**Exercise objective:** Nothing but the lines from the top of the following entries through the line with "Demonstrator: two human" should be printed, exactly as they are.

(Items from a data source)
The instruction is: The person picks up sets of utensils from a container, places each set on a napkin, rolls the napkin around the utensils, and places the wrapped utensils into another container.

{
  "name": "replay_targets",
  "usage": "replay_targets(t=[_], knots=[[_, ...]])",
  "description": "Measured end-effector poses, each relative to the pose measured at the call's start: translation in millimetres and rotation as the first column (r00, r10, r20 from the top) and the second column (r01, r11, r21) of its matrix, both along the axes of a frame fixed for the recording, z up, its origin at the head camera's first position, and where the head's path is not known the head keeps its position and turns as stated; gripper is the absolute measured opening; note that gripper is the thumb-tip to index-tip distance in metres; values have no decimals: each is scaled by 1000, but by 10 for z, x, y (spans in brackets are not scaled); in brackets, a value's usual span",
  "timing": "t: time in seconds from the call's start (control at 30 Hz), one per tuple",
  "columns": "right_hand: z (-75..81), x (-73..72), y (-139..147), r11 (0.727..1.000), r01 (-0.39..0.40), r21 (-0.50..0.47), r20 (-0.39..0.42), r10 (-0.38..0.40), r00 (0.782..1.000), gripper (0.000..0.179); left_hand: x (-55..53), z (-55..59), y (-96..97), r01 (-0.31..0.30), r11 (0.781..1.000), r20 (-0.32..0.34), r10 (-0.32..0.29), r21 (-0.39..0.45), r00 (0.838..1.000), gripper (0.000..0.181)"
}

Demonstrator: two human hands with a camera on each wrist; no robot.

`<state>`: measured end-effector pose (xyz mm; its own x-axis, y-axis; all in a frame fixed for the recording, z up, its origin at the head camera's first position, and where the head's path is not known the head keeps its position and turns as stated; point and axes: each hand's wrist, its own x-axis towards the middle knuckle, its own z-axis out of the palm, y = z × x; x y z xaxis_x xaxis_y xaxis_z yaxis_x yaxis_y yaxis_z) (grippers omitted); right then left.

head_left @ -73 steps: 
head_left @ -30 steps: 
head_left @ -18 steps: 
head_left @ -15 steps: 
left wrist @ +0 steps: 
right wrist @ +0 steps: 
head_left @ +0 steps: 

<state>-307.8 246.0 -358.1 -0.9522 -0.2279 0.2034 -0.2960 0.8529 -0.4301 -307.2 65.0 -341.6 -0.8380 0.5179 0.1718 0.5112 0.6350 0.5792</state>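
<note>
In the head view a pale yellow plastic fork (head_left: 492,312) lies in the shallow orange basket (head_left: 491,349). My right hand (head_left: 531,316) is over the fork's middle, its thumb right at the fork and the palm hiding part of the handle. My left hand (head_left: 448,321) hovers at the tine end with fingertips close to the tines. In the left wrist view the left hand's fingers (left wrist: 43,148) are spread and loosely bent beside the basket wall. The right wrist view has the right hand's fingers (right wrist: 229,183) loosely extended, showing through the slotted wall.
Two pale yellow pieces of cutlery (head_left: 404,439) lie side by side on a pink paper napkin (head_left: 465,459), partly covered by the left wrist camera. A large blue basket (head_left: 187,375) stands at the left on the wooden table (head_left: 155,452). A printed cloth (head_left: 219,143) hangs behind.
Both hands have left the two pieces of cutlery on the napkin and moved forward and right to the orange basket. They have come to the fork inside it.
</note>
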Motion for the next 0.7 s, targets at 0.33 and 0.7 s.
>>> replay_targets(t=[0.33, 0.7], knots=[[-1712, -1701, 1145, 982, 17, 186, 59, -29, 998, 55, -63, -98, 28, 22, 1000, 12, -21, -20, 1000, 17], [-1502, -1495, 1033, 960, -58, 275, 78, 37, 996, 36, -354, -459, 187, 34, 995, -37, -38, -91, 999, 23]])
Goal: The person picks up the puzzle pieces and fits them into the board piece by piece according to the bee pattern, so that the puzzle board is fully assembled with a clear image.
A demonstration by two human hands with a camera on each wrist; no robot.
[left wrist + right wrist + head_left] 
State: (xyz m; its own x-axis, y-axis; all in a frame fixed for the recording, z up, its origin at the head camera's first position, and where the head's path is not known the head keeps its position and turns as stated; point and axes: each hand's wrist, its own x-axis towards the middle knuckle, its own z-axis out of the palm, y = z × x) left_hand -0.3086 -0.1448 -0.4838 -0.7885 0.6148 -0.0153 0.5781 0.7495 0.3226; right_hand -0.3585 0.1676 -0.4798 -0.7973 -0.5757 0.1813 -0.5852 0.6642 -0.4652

**Solution for this task:**
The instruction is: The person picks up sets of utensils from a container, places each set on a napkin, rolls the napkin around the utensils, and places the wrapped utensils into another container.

{
  "name": "replay_targets",
  "usage": "replay_targets(t=[_], knots=[[_, ...]])",
  "description": "Measured end-effector poses, each relative to the pose measured at the call's start: translation in millimetres and rotation as the first column (r00, r10, r20 from the top) and the second column (r01, r11, r21) of its matrix, both along the axes of a frame fixed for the recording, z up, its origin at the head camera's first position, and where the head's path is not known the head keeps its position and turns as stated; gripper is the absolute measured opening; note that gripper is the thumb-tip to index-tip distance in metres; values have no decimals: each is scaled by 1000, but by 10 for z, x, y (spans in brackets are not scaled); in brackets, a value's usual span",
  "timing": "t: time in seconds from the call's start (control at 30 Hz), one per tuple",
  "columns": "right_hand: z (-75..81), x (-73..72), y (-139..147), r11 (0.727..1.000), r01 (-0.39..0.40), r21 (-0.50..0.47), r20 (-0.39..0.42), r10 (-0.38..0.40), r00 (0.782..1.000), gripper (0.000..0.179); left_hand: x (-55..53), z (-55..59), y (-96..97), r01 (-0.31..0.30), r11 (0.781..1.000), r20 (-0.32..0.34), r10 (-0.32..0.29), r21 (-0.39..0.45), r00 (0.838..1.000), gripper (0.000..0.181)"
}

Demonstrator: two human hands with a camera on each wrist; no robot.

No more work is needed on this exercise.